- What to do: Where pictures appear, omit them, and copy exactly only the lines from the start of the listing through the line containing "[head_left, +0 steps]", both included.
++++ Information shown ++++
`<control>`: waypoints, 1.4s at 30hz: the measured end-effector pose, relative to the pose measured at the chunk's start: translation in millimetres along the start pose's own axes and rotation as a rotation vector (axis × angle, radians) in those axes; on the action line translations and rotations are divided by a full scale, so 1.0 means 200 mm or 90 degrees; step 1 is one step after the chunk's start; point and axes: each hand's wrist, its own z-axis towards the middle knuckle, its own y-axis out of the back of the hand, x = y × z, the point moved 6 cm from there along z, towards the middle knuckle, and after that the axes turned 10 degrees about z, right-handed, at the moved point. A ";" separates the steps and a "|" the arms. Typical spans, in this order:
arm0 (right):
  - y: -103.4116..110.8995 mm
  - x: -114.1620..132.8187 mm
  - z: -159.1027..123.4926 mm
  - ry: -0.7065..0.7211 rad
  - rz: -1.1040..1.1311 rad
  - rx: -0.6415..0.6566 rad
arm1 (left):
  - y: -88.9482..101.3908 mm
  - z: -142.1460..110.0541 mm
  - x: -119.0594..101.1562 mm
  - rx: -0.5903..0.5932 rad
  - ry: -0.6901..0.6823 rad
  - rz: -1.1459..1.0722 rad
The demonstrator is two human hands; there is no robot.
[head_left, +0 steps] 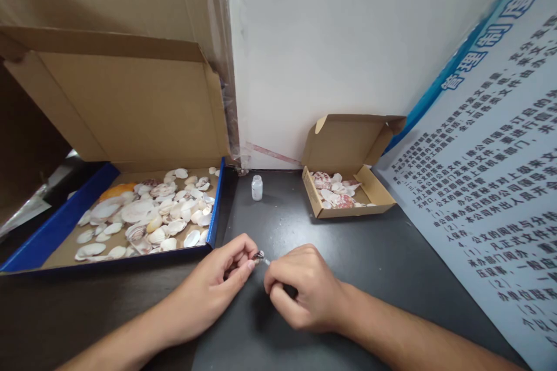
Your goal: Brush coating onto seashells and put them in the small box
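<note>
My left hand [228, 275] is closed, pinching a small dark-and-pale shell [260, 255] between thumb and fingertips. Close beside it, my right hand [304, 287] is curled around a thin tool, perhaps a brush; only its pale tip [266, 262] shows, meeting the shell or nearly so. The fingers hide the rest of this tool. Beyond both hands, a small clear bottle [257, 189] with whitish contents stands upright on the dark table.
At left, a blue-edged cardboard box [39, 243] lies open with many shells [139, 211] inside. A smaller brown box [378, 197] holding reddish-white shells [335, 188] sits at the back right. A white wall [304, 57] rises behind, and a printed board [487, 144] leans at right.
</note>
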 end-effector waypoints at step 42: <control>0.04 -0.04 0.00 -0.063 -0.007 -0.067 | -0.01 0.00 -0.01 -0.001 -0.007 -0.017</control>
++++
- Completed task:
`<control>`: waypoints, 1.4s at 30hz: the measured end-effector pose, relative to the pose measured at the chunk's start: translation in millimetres along the start pose's own axes and rotation as a rotation vector (axis × angle, radians) in those axes; on the action line translations and rotations are divided by a full scale, so 1.0 means 200 mm or 90 degrees; step 1 is one step after the chunk's start; point and axes: each hand's wrist, its own z-axis towards the middle knuckle, its own y-axis out of the back of the hand, x = y × z, the point moved 6 cm from there along z, towards the middle knuckle, and after that the axes turned 10 degrees about z, right-handed, at the moved point. A ";" separates the steps and a "|" the arms. Typical spans, in this order:
arm0 (right):
  - y: -103.4116..110.8995 mm
  - x: -114.1620..132.8187 mm
  - z: -159.1027..123.4926 mm
  - ry: -0.7065..0.7211 rad
  - rz: -1.1040..1.1311 rad
  - rx: -0.6415..0.6566 rad
arm1 (left):
  - y: -88.9482..101.3908 mm
  - z: -142.1460..110.0541 mm
  - x: -119.0594..101.1562 mm
  - rx: -0.5903..0.5932 rad
  - ry: -0.6901..0.6823 rad
  - rz: -1.1459..1.0722 rad
The demonstrator is two human hands; there is no robot.
[head_left, +0 steps] 

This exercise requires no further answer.